→ **Task statement**:
Each entry below should be given again exactly; the pictures stay out.

→ **Source material**:
☆ ☆ ☆ ☆ ☆ ☆ ☆

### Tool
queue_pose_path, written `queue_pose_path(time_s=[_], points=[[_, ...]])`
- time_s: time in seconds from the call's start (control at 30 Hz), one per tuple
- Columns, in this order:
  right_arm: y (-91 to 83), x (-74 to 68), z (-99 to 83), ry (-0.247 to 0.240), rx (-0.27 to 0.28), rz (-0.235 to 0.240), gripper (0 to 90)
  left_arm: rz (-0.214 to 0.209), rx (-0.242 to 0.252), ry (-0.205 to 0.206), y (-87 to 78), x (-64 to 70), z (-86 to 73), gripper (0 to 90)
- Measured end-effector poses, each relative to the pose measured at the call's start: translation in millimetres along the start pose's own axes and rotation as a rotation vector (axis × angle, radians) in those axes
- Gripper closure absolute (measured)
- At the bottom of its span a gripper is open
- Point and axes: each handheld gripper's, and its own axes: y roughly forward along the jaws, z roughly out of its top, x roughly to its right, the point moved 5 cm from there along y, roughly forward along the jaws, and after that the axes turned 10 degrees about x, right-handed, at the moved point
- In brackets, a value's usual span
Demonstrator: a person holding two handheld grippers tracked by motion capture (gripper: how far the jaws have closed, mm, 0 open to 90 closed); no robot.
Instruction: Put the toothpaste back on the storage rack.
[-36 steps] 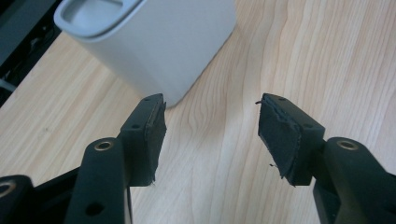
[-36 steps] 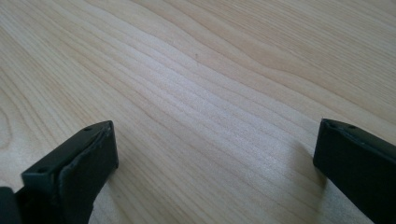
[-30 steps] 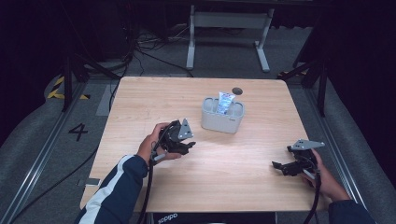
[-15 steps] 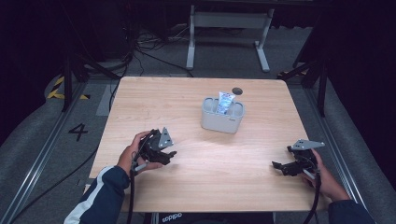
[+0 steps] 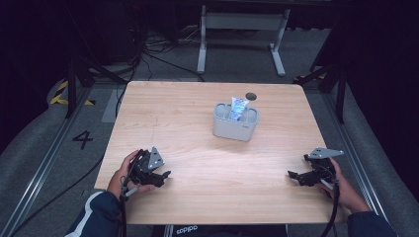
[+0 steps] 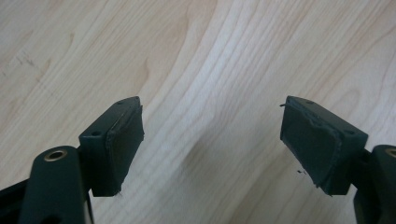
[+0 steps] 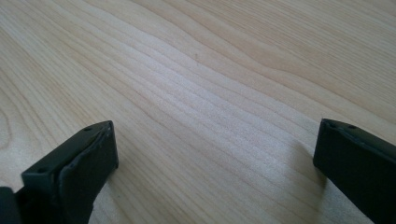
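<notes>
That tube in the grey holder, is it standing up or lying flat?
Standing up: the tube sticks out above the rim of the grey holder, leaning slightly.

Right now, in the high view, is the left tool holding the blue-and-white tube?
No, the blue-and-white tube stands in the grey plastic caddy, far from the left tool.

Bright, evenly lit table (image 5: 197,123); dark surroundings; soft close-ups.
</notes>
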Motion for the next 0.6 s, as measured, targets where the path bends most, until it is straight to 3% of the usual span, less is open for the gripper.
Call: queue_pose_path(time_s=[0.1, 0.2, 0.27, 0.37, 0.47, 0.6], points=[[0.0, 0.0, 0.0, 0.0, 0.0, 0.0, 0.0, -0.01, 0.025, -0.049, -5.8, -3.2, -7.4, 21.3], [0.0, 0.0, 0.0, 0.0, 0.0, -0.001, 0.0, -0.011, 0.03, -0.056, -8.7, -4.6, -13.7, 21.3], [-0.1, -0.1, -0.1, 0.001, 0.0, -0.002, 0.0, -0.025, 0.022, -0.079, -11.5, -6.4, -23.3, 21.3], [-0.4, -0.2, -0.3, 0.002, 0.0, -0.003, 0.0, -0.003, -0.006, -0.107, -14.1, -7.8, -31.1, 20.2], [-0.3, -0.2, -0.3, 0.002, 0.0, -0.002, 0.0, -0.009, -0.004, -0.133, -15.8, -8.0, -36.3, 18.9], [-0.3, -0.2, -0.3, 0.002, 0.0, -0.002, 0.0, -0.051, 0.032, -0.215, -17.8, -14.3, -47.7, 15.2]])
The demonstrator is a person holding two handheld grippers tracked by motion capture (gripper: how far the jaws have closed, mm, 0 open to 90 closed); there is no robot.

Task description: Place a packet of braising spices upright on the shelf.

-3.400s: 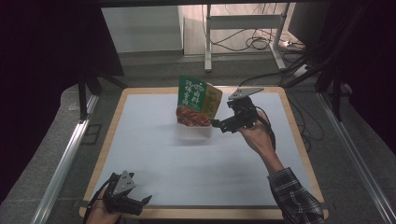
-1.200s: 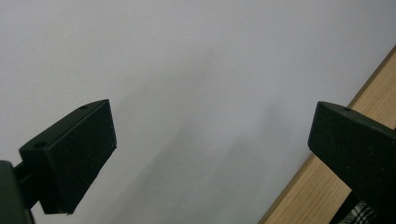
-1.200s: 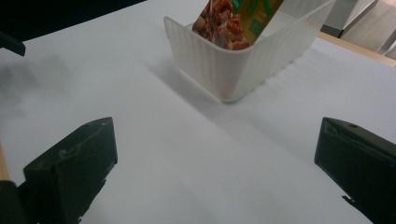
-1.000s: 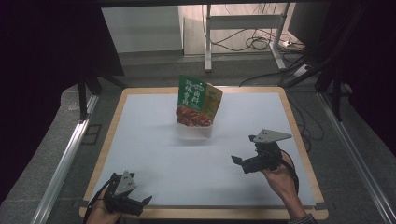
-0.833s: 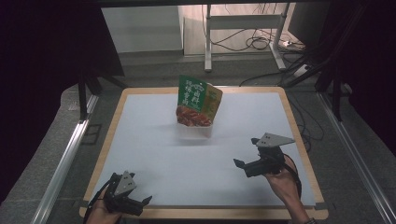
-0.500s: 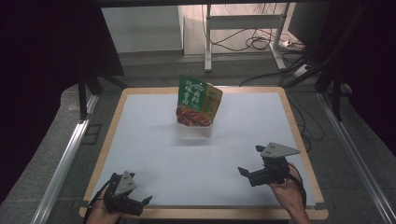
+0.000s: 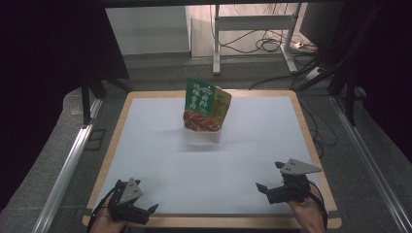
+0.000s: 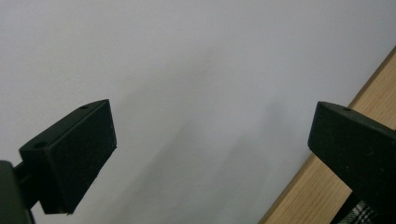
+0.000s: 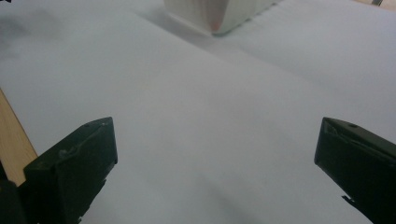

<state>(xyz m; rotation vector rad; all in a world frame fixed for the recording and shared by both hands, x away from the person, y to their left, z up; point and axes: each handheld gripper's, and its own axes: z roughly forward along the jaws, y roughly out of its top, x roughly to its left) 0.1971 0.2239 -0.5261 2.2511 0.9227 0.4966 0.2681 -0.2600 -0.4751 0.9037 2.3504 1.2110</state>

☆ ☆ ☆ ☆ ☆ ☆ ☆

→ **Task response**:
### Tool
queue_pose_path, written `queue_pose_path(time_s=[_], points=[[_, ...]])`
- time_s: time in seconds from the call's start (control at 30 Hz), one per tuple
- Columns, in this order:
  right_arm: y (-91 to 83), x (-74 to 68), z (-99 to 83), ry (-0.247 to 0.240), rx (-0.27 to 0.28), rz (-0.235 to 0.240), gripper (0 to 90)
  left_arm: rz (-0.214 to 0.209), rx (-0.242 to 0.252), ry (-0.205 to 0.206), y (-87 to 78), x (-64 to 70), z (-86 to 73), gripper (0 to 90)
- Measured end-effector poses, each relative to the pose measured at the call's start: translation in millimetres along the start pose's own axes and rotation as a rotation vector (axis × angle, radians) in those axes
- Gripper closure absolute (measured)
- At the bottom of its span a gripper is open
- Point and axes: each handheld gripper's, and its own axes: y roughly forward along the jaws, z roughly out of its top, x roughly to its right, the point moved 5 cm from there along y, roughly forward along the jaws, and after that the axes turned 10 degrees about x, right-handed, at the moved point
- In brackets, a value's usual span
Demonstrator: a person holding two handheld grippers tracked by motion capture (gripper: how far the jaws have closed, mm, 0 open to 90 closed); no robot.
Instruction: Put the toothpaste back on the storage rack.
[-36 steps] 
[-36 steps] 
[-30 steps] 
[-15 steps] 
[+0 steps] 
[+0 steps] 
[+0 steps] 
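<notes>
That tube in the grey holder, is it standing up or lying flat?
Standing up: the tube sticks out above the rim of the grey holder, leaning slightly.

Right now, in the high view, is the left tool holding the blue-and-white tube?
No, the blue-and-white tube stands in the grey plastic caddy, far from the left tool.

Bright, evenly lit table (image 5: 197,123); dark surroundings; soft close-ups.
</notes>
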Motion for the next 0.6 s, as measured, targets where the path bends most, until it is straight to 3% of the usual span, less is open for the gripper.
Call: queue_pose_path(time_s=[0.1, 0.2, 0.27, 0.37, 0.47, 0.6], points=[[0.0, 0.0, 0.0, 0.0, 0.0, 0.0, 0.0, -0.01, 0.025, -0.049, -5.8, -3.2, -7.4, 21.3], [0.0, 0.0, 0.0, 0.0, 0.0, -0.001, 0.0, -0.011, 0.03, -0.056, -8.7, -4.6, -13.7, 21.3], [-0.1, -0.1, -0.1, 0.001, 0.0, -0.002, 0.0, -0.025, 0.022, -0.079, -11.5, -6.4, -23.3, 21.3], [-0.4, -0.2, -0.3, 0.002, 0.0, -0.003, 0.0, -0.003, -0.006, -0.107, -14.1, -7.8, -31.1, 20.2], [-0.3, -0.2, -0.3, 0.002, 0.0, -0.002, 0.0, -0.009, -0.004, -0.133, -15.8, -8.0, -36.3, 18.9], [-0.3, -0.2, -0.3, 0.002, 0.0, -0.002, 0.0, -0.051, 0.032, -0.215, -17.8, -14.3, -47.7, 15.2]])
The demonstrator is a person holding two handheld grippers tracked by motion capture (gripper: how far the jaws have closed, mm, 0 open to 90 closed); there is no robot.

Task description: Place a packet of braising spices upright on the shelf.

-3.400s: 
-1.200s: 
-1.200s: 
-1.000s: 
-0.833s: 
-0.500s: 
+0.000s: 
+0.000s: 
+0.000s: 

<state>(xyz m; rotation vector rad; all in a world frame fixed for the recording and shared by both hands, x away from the person, y to their left, z up; point and axes: each handheld gripper's, and its own axes: z roughly forward along the jaws, y roughly out of its top, x roughly to its left) 0.1971 0.2239 -0.5261 2.2511 0.9227 0.4966 0.2681 -0.2600 -0.4751 0.9037 2.3504 1.2110</state>

With this output, the exercise is done.